-- GIVEN INFORMATION --
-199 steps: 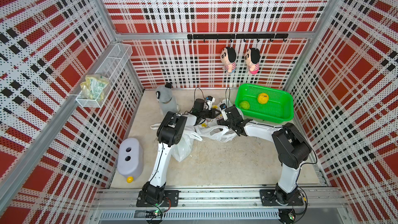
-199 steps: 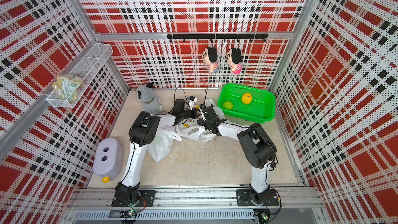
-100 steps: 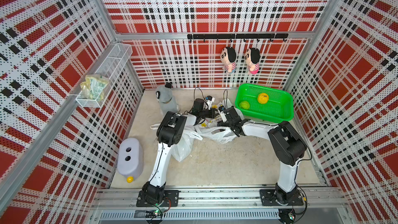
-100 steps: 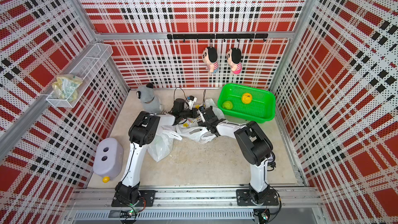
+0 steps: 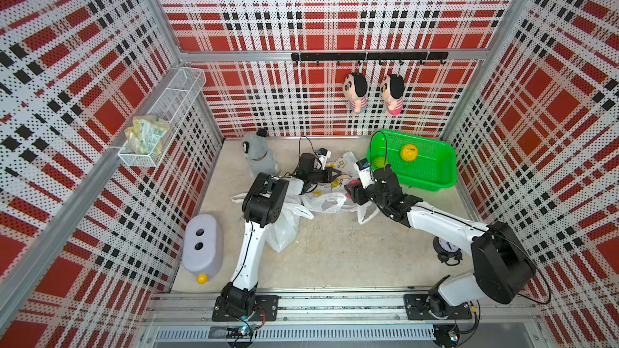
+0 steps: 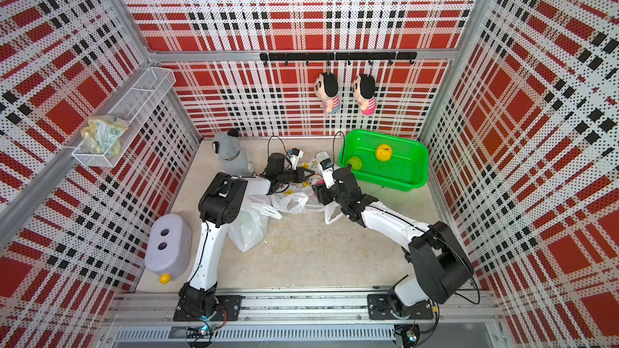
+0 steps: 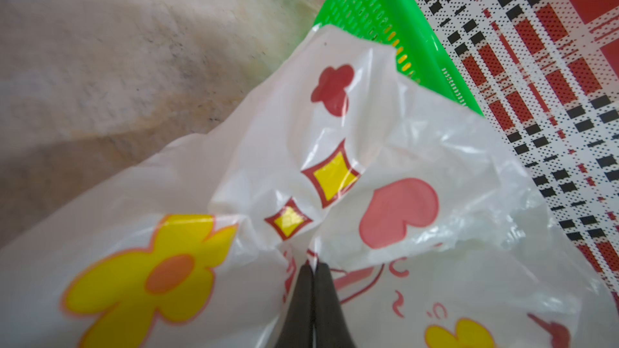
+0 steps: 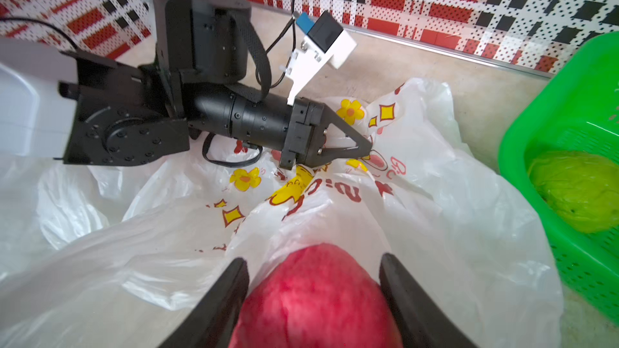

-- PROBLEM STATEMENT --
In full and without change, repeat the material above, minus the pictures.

-- SOLUTION TO THIS EXERCISE --
-199 steps: 
-199 steps: 
-100 steps: 
-100 steps: 
+0 steps: 
+0 steps: 
+0 steps: 
+0 steps: 

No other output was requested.